EU’s Carbon Border Adjustment Mechanism comes into effect

On the 1 October 2023, the European Union’s Carbon Border Adjustment Mechanism (“CBAM”) entered into effect, starting with a transitional phase that runs until the end of 2025 (the Transitional Period”). The CBAM was introduced by EU Regulation 2023/956 establishing a carbon border adjustment mechanism (the “Regulation”) and further supplemented by Commission Implementing Regulation 2023/1773 of 17 August 2023.

The purpose of CBAM is two-fold. The primary objective is that of addressing greenhouse gas emissions embedded in goods on their importation into the customs territory of the EU to prevent carbon leakage, thereby reducing global carbon emissions and supporting the goals of the Paris Agreement. The secondary objective is to financially incentivise operators based in non-EU countries to reduce carbon emissions in their production processes. Moreover, the CBAM will level the playing field between the producers of goods based in non-EU Countries which export goods to EU-based importers, and European producers who are already subject to a carbon price in terms of the EU Emissions Trading Scheme (the “EU ETS”).

The CBAM will initially apply to six industries which are heavily reliant on carbon emissions and produce: cement, hydrogen, fertilisers, aluminium, electricity and iron and steel. During the Transitional Period, EU-based importers of goods covered by the CBAM from non-EU countries are obliged to report the embedded emissions of their imports without incurring any financial liabilities. From 2026, imports of these goods into the EU will be charged a carbon levy based on the embedded emissions generated during the production process that should reflect the allowance price level in the EU ETS

Simply put, as from the 1 October 2023 EU Importers shall provide, based on the information provided by operators producing goods in non-EU countries, a report (the “CBAM Report”) including the following information regarding those goods mentioned above:

  1. the quantity of the goods imported, expressed in megawatt hours for electricity and in tonnes for other goods;
  2. the type of goods as identified by their eight-digit CN code.

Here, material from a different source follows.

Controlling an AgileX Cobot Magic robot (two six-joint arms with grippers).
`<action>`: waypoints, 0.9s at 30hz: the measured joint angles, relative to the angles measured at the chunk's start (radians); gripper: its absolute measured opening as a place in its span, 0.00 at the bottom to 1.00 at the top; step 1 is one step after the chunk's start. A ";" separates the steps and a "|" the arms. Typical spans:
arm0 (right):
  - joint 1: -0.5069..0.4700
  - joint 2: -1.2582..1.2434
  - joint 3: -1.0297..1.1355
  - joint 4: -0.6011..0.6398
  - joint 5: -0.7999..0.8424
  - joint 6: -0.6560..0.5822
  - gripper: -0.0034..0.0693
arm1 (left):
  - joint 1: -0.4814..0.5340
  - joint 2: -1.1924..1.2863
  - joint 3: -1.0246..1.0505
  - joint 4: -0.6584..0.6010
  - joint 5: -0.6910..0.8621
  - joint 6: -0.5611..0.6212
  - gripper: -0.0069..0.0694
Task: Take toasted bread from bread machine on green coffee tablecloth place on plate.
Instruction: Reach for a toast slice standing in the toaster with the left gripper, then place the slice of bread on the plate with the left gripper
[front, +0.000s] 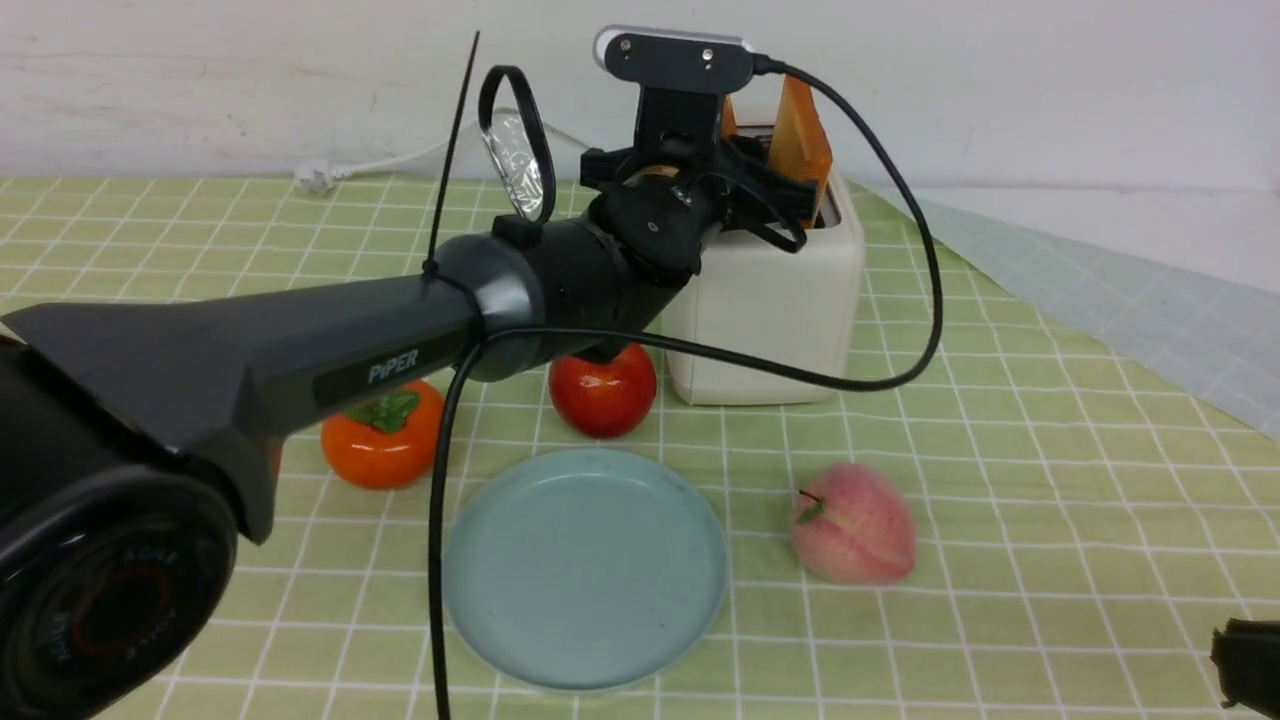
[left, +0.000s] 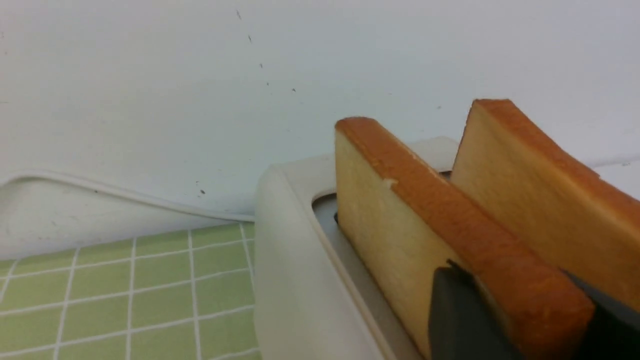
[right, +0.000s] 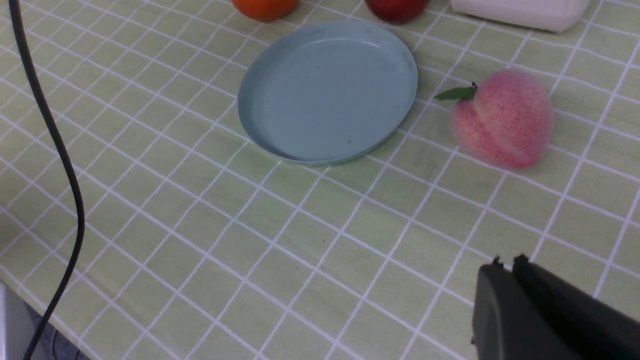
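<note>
The white bread machine (front: 770, 310) stands at the back of the green coffee tablecloth (front: 1000, 450) with two slices of toasted bread (front: 800, 130) upright in its slots. In the left wrist view my left gripper (left: 510, 280) straddles one slice (left: 380, 225), a dark finger pressed on each of its faces; the other slice (left: 530, 200) stands just beyond. In the front view the left gripper (front: 770, 190) is over the machine's top. The pale blue plate (front: 585, 565) lies bare in front. My right gripper (right: 506, 261) hovers shut over the cloth at the front right, holding nothing.
An orange persimmon (front: 382, 440) and a red apple (front: 603, 392) sit between plate and bread machine, under my left arm. A pink peach (front: 855, 525) lies right of the plate. A white cord (front: 380, 160) runs along the back wall. The cloth's paler underside (front: 1150, 310) shows at the right.
</note>
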 joint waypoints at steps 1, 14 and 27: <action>0.000 0.000 0.000 0.000 0.000 0.000 0.09 | 0.000 0.000 0.000 -0.001 0.000 -0.002 0.28; 0.000 0.000 0.000 0.000 0.000 0.000 0.11 | 0.000 -0.041 -0.001 -0.005 0.003 -0.009 0.21; 0.000 0.000 0.000 0.019 -0.001 0.000 0.12 | 0.000 -0.363 0.052 -0.246 0.149 0.315 0.21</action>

The CBAM Report shall also include:

  1. the country of origin of the imported goods;
  2. where the goods were produced, identified by the following data:
    1. the applicable United Nations Code for Trade and Transport Location of the location;
    2. the company name of the installation, the address of the installation and its English transcript; and
    3. geographical coordinates of the main emission source of the location
  3. the technology used for the production of the goods for determining the embedded direct emissions;
  4. the specific embedded direct emissions of the goods; and
  5. the reporting requirements that influence the embedded emissions of the goods.

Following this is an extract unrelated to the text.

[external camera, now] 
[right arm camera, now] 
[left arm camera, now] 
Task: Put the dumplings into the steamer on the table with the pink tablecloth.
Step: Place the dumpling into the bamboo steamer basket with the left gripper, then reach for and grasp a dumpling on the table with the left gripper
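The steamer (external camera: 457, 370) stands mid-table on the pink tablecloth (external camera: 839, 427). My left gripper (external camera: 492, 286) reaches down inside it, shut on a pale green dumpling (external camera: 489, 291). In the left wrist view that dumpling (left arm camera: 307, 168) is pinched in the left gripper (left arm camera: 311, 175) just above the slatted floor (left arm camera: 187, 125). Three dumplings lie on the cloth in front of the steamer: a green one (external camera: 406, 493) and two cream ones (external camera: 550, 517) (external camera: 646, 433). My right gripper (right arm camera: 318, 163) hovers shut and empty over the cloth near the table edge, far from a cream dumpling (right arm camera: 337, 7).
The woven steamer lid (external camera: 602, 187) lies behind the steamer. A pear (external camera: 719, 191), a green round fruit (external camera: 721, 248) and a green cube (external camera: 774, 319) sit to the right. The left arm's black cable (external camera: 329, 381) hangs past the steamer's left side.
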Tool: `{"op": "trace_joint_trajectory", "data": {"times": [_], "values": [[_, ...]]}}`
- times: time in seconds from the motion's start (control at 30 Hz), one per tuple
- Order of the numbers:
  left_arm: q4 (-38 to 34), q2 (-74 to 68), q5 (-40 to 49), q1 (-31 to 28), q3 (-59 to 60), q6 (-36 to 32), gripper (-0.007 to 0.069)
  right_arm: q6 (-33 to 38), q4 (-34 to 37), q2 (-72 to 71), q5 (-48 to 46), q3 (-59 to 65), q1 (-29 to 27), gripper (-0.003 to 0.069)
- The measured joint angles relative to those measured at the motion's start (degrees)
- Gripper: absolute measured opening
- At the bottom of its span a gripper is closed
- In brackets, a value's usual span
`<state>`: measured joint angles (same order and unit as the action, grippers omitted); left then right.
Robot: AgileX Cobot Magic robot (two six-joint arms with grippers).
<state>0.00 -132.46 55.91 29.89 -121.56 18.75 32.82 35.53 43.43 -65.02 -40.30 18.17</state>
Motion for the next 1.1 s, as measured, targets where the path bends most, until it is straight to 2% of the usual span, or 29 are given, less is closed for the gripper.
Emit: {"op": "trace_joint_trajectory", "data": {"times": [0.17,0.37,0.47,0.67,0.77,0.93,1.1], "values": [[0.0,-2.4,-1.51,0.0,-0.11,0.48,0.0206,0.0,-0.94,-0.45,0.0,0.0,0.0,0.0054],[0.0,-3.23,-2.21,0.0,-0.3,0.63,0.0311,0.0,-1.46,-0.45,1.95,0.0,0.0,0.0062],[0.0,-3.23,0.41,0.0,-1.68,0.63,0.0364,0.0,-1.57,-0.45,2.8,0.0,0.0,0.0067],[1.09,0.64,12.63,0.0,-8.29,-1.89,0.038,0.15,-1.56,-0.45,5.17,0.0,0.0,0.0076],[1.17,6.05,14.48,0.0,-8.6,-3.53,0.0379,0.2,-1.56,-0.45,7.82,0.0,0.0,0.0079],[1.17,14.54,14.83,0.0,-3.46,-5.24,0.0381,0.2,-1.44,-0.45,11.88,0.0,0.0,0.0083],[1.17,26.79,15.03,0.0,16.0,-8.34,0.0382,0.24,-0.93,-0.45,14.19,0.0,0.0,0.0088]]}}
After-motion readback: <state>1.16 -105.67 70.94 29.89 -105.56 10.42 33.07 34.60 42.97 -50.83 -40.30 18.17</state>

For the importation of electricity, the EU Importer shall also include the emission factor used for electricity and the data source or method used for determining the emission factor of electricity. In the case of steel goods, the EU Importer shall include the identification number of the specific steel mill where a particular batch of raw materials was produced, where this is known.

An EU Importer may request third country operators to complete an electronic template prepared by the EU Commission to provide the EU Importer with the necessary information in order to prepare the CBAM Report.

For each quarter from 1 October 2023 until 31 December 2025 the EU Importers shall submit the CBAM reports to the CBAM Transitional Registry no later than one month after the end of that quarter.

In terms of the Commission Implementing Regulation, Member States shall apply penalties in the following cases:

  1. where the EU Importer has not taken the necessary steps to comply with the obligation to submit a CBAM report; or
  2. where the CBAM report is incorrect or incomplete in accordance with Article 13, and the EU Importer has not taken the necessary steps to correct the CBAM report where the competent authority initiated the correction procedure.

The penalties incurred can be between EUR 10 and EUR 50 per tonne of unreported emissions. The penalties will increase in accordance with the European index of consumer prices.

This Transitional Period will allow for a careful, predictable, and proportionate transition for EU and non-EU businesses and for public authorities alike. During this period, importers of goods within scope will only have to report greenhouse gas emissions embedded in their imports (direct and indirect emissions), without making any financial payments or adjustments.

Going forward, EU Importers and non-EU manufacturers will need to take into account their respective responsibilities under the CBAM, including identifying those imports which fall within the scope of CBAM and assigning designated teams responsible for the preparation of the CBAM Reports.